--- THE DATA ---
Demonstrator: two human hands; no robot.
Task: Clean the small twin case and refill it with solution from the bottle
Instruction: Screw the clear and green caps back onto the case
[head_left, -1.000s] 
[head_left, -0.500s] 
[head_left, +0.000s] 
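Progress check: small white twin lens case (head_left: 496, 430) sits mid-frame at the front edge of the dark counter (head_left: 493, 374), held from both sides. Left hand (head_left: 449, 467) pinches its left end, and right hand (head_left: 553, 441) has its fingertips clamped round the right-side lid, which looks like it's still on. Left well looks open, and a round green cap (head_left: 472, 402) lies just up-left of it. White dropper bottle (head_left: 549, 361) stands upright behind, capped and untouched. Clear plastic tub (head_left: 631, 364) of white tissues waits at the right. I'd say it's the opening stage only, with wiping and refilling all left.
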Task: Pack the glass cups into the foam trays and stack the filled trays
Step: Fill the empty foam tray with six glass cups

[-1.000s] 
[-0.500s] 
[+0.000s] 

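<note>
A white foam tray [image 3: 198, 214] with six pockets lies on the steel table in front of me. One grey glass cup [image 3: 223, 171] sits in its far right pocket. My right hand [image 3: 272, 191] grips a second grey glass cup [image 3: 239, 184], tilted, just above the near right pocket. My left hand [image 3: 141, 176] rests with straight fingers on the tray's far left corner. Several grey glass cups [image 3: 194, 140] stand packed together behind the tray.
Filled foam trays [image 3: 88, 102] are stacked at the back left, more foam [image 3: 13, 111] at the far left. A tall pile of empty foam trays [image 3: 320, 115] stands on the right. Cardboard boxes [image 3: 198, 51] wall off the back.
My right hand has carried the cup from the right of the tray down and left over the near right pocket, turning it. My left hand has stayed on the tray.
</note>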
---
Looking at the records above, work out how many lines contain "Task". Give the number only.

2